Nenhuma lágrima verteu,
apenas a sensação de todas elas dentro de si. Não demonstrava o sofrimento,
gemendo no corpo junto com o cansaço dos últimos dias na cabeceira da cama. Dor
tecida com a ausência que foi se consumando pela madrugada até o passar de
Rosário.
O banho solitário, possuído pela ausência, a escolha do vestido que havia
de ser belo e discreto como o corpo macio e quente que fora seu, só seu,
durante toda a vida.
Um silêncio maculado pelo Corpo de Pedestres desfazendo o ajuntamento na
porta da frente, as frases distantes:
-
Dispersar...
-
É um
veloro.
As mãos seguravam o cabo
do espelho e o pente sobre as coxas, como se estivessem mortos e insepultos, sentia
um calor diferente tocando naqueles objetos.
No mesmo dia, embaixo da
janela do quarto, cavou com suas próprias mãos e enterrou o espelho e o pente
sob olhares espantados de todos da casa.
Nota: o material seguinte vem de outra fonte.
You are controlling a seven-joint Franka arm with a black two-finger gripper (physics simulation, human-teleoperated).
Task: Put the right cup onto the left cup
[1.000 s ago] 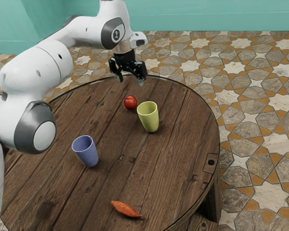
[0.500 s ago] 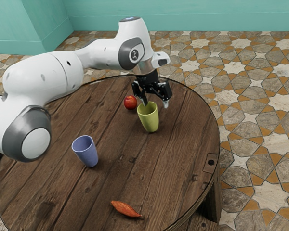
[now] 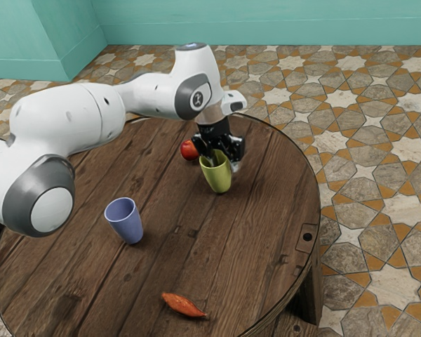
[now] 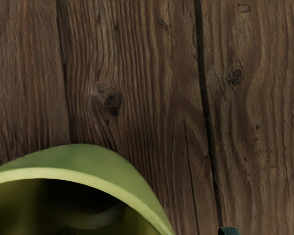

Em silêncio, esperou duas lágrimas
caírem, secando na terra, passou com suavidade as costas da mão direita no
lugar e chorou outras mais.
O vestido preto com
mangas compridas e gola alta cobria seu corpo todo. Na cabeça, a mantilha preta
com as pontas perpassadas e presas por um nó por cima da cabeça, cobrindo as
orelhas lhe dava um ar de tristeza que fazia chorar pelos cantos os serviçais
espantados com aquela tristeza.
Nas mãos luvas pretas quase transparentes, mantinha o anel no dedo da
esquerda envolto em fita fina de seda, os grandes brincos encapados com o mesmo
tecido preto, luto por todos os objetos do quarto conservado fechado, um tom de
ausência, proibindo a luz do dia.
Passava dias e noites sentada na marquesa sem se alimentar, entre
suspiros murmurando:
– Quero morrer também...
Do quarto nunca mais
saíra, recebia as poucas visitas ali mesmo. Não falava com elas, só se deixava
observar, olhando o vazio. O desatino que os da casa e quem a visitava não
compreendiam, ia sendo falado por todos, seu corpo perdendo as carnes, o mal cheiro exalava a
falta de asseio. Era triste.
O tempo passava e passava seu silêncio. Dera
de falar muito lembrando a infância, os pais, a convivência com as notícias de
morte, as perseguições dos conhecidos, o surto de bexiga e um muito de coisas,
algumas até, que ninguém entendia. Mas continuava recusando comida, dizia:
– Onde está, ela não come...
Os móveis cobertos de
poeira e abandono, o lugar da casa onde ninguém mais entrava, um quarto abafado,
sem uma réstia de sol, proibido a todos.
Foi encontrada já em
estado de putrefação, sentada com a cabeça reclinada, na mesma marquesa, com o
traje de seu luto puído pelo tempo, seu único alimento, a ausência, em restos
espalhados nos detalhes da mobília do quarto enlutado.